I suspect the attraction of collapsing the sin and the sinner into one and refusing to love the sinner while hating the sin is rooted in our own insecurity. It is hard to look at our own sins. When we do, we feel insecure, frightened, and guilty. It is a relief to turn our gaze from ourselves to the sins of others, and to imagine that we are better than they are. I am not a homosexual; I am not a heretic; I am not an Assyrian idolater. And I thank God that I am not as these other men are. I am straight, Orthodox, and a true Christian. I fast twice a week; I give tithes of all I possess (Luke 18:12). The disease of the Pharisee lies in wait for all who would strive to serve God. The error of the Pharisee was not in thinking that the sins he condemned (such as extortion, injustice, adultery, or tax collector gouging; v. 11) were wrong. His error consisted in looking steadfastly at those sins while ignoring his own.

It is such a relief to look away from one’s own sins and focus upon the sins of others, and this relief is, I suggest, at the root of the failure to distinguish the sin from the sinner. God loves every sinner—He loved the Assyrian idolater, the Nazi, the extortioner, the unjust, the adulterer, and the tax-collector. He loves the homosexual, and we must love them too. (Please note that I am not equating homosexual sin with idolatry, Nazism, extortion, or adultery. My point is that if God did not hate the Assyrian idolater and the Nazi, how much less does He hate the homosexual.)
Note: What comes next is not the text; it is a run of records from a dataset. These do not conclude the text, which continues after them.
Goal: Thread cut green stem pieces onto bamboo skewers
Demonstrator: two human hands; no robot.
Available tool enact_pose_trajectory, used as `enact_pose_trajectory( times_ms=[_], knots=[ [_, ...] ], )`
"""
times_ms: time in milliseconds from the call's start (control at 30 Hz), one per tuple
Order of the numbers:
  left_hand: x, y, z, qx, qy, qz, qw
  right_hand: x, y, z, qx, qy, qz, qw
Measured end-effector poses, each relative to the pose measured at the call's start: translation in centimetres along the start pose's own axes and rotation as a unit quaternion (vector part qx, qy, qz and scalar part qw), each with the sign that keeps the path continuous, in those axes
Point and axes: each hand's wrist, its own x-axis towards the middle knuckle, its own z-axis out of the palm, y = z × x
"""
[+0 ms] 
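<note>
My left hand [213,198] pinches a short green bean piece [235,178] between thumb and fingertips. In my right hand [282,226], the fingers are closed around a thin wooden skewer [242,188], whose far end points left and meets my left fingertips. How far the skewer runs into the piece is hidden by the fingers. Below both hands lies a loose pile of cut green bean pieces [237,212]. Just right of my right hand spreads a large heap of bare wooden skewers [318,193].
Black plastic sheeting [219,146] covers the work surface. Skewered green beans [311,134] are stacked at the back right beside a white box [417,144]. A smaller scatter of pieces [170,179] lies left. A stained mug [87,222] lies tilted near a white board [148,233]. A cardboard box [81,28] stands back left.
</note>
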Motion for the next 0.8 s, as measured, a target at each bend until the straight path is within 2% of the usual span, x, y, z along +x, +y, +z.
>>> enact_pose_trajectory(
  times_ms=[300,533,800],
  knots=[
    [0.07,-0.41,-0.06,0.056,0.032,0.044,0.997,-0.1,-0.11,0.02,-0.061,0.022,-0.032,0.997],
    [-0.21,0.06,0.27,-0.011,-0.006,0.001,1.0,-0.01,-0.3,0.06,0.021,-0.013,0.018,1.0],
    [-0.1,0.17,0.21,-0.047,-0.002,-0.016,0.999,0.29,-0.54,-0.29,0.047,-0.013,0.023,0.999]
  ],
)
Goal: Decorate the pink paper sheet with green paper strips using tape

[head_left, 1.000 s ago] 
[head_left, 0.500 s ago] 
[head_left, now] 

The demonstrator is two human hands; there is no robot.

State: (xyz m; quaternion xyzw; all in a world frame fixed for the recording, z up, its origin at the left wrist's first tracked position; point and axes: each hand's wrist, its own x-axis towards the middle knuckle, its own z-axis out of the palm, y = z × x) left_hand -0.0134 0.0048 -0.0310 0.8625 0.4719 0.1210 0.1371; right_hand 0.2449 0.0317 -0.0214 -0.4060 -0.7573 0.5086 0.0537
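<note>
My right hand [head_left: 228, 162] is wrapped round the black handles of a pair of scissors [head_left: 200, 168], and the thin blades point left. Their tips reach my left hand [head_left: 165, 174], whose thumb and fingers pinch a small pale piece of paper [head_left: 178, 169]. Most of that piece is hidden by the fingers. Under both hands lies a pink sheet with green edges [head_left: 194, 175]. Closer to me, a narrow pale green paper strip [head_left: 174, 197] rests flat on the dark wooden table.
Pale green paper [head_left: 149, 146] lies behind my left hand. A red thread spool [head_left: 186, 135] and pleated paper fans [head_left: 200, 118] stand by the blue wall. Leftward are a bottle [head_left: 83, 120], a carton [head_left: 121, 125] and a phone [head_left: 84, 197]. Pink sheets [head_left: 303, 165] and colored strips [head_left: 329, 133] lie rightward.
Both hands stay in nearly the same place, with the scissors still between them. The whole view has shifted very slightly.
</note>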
I also think I understand the varied motivations of those in eastern Europe as they hate and persecute homosexuals. Part of their zeal is, I suspect, rooted in their fear that the western contagion of militant gay activism and the draconian normalization of homosexuality will spread to the east. But fear is a poor source of motivation. Submission to Christ is a better one. And that submission demands that we love all the children of men, regardless of their sins, real or imagined. Violence to anyone is unacceptable for Christians.